▸ **Activity**
Lines containing the word "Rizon" are to be copied from the data below.

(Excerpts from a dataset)
____

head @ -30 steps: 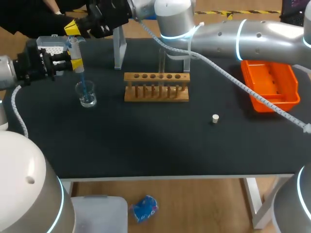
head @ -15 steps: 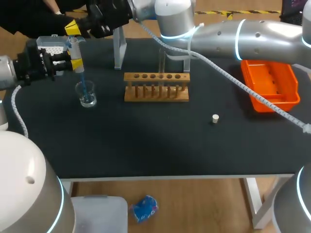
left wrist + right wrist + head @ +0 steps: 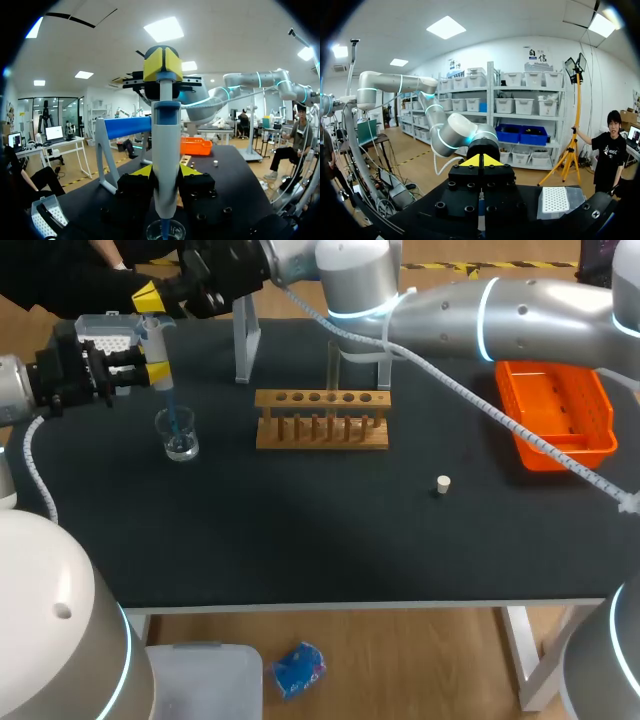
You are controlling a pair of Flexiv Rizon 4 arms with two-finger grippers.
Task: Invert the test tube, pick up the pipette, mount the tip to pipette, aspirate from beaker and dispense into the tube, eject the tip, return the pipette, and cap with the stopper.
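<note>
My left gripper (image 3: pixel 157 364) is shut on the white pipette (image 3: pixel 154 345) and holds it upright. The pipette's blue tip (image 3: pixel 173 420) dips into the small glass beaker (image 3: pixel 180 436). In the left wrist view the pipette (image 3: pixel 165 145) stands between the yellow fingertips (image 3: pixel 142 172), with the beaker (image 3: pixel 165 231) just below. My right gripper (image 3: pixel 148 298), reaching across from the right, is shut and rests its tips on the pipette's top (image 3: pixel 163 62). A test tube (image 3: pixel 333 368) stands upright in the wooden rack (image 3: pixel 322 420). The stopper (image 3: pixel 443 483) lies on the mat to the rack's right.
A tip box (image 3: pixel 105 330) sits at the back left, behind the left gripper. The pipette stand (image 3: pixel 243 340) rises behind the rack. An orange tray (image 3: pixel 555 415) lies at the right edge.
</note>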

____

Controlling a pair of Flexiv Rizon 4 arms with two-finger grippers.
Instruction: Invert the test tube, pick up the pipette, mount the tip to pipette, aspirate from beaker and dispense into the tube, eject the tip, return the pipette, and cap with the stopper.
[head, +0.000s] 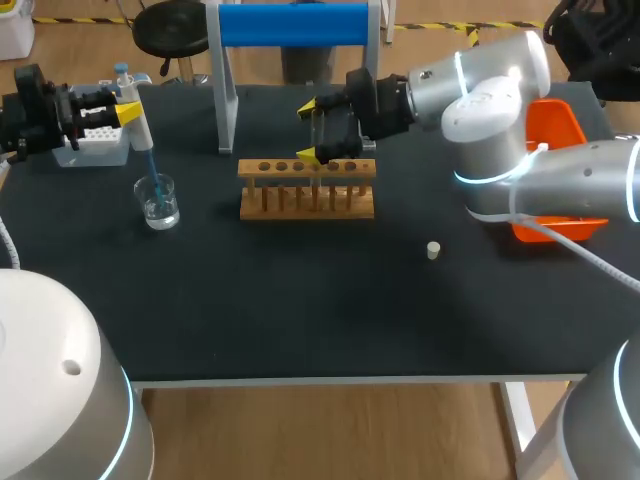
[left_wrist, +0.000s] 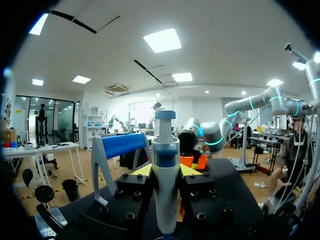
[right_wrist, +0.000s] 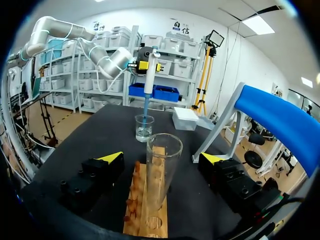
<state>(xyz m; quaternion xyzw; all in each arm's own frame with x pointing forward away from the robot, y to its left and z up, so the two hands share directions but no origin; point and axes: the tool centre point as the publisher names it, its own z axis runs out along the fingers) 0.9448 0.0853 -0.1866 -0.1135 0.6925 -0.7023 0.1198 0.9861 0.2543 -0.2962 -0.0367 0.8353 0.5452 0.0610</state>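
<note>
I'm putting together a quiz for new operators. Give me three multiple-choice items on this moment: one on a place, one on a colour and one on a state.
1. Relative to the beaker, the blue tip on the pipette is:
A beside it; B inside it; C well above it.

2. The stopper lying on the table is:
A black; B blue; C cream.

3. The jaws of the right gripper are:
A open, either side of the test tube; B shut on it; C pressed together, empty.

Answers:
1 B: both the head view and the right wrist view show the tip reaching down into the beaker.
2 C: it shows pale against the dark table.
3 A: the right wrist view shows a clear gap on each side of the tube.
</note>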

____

▸ **Task answer**
You are controlling a pair of Flexiv Rizon 4 arms with two-finger grippers.
Controlling a pair of Flexiv Rizon 4 arms with two-finger grippers.

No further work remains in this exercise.